Again, in 1995 and 1996, Sacred Heart beat national champions Kelston Boys' High School, but were still unable to capture the title. In 2011, Sacred Heart beat every team in 1A but faltered in the semifinals to Kelston, which went on to finish in the top four nationally. With the exception of 2013, semi-final appearances followed every season until 2019 with the 2016 and 2017 finals being lost.

“We had a strong pre-season. In our first 1A game we beat King's College 58-22. We talked about embracing the challenge of the cruise rather than walking away from it. It's a lot of motivation, isn't it?”

“The game that I thought everything clicked for was against De La Salle College. They were a tough team and they answered us hard. Then we put a lot of points on them, and I thought that felt good.”

Simpson scored 18 points in the King's College massacre and Da La Salle's 43-25 victory.

The only team to beat Sacred Heart on their way to the 1A final was opponents St Kentigern College.

More than 6,000 people turned out to Waitemata Rugby Club to watch the deciding match.

Sacred Heart fell behind 10-0 before Simpson made a huge break for halfback Sione Finau's first two tries.
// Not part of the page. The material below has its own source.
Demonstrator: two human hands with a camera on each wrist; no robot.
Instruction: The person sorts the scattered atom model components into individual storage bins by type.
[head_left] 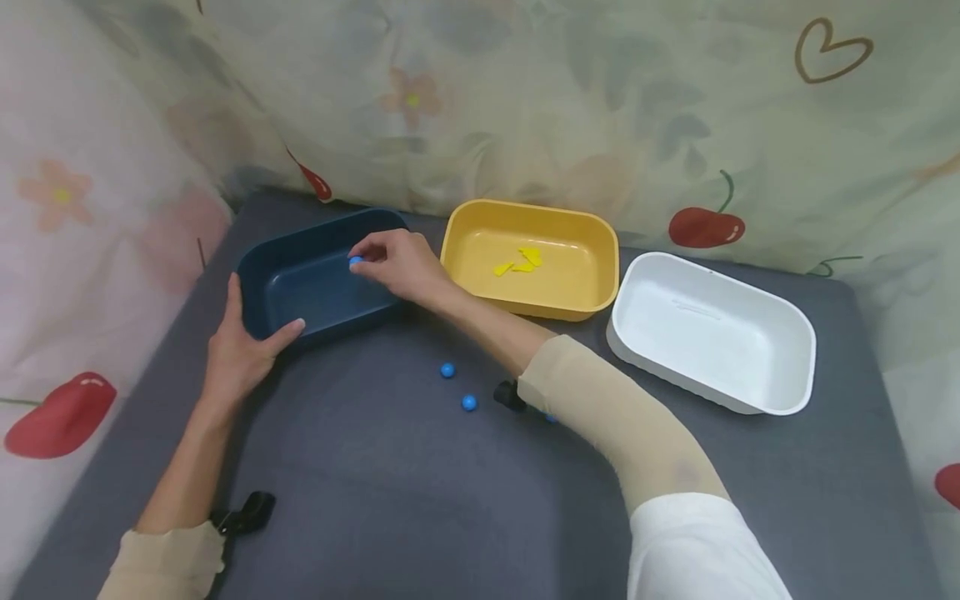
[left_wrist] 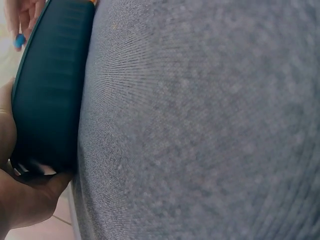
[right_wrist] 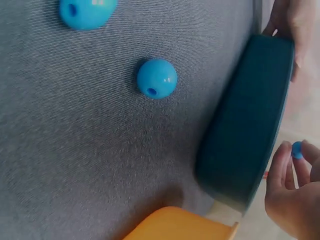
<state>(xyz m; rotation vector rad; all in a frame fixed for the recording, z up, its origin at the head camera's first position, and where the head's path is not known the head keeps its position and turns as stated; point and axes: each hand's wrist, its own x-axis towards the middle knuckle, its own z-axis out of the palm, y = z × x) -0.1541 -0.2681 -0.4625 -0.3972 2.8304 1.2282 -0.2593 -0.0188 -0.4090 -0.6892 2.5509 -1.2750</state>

The incident was the catalyst for Simpson to take matters into his own hands.

The New Zealand Herald reported:

“This was the Simpson show… With two minutes left in the first half, the Sacred mascot danced gracefully through the traffic to get under the sticks and make it 24-10.”

“I looked up and the prop had taken the blind side. I thought I was going to be intruding there. I was looking for the dump, but the gap got bigger,” Simpson said.
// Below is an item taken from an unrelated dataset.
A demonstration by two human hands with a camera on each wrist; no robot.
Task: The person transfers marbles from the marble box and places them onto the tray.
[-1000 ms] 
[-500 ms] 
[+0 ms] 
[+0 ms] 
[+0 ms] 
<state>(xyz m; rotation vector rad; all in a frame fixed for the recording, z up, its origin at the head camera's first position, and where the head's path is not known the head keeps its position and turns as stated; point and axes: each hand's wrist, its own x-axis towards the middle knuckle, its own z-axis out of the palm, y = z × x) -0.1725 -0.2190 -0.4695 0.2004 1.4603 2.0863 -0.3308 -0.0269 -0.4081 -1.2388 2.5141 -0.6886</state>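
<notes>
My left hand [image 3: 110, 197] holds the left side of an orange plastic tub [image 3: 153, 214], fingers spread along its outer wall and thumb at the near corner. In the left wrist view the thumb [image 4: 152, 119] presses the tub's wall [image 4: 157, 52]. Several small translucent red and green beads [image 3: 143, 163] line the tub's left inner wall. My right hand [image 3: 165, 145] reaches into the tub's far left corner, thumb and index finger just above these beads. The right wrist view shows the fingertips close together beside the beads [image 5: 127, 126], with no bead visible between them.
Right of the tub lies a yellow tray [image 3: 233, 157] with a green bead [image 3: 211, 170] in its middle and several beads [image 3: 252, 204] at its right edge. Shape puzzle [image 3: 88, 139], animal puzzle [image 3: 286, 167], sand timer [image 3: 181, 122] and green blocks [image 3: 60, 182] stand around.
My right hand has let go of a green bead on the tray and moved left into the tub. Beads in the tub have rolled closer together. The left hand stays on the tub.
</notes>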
It was a very emotional match. Losing to them in the first leg taught us a lot about the way they played and how we wanted to play.

“The coaches encouraged us to take control of the game plan and not be afraid to make any cracks.”

Sacred Heart won 39-29 with Simpson contributing 19 points. The New Zealand Herald captured the sentiment.

Sacred Heart full-time's Rico Simpson celebrates during the 1st XV final between St Kentigern's and Sacred Heart at Waitakere Rugby Club on August 19, 2023 in Auckland, New Zealand. (Photo by Phil Walter/Getty Images)

“On the sidelines, old, weather-beaten Sacred Heart boys – many of whom were not even born the last time such ceremonies were held – wept openly after years of heartbreak, pain and frustration.”

“My first feelings were relief. There were a lot of expectations and the boys delivered,” Simpson said.

“I was so emotional when Matt Grace, who has sons on the team and was a member of our rugby committee, hugged me in tears. Matt is so strong. Seeing how much this meant to him was so special.”

In April Kelson Butler (Chairman Governor 1983) released a film called Sacred, a rugby story for the ages about the Sacred Heart win.

Simpson will be hoping to provide more highlights at the World Under-20 Championships which start in South Africa on June 29. New Zealand plays in one group with Wales, Spain and France, the three-time defending champion.

“I can't wait for South Africa. The boys are holding a networking camp in June before selecting the final team. I think we've grown up a lot in Australia,” Simpson said.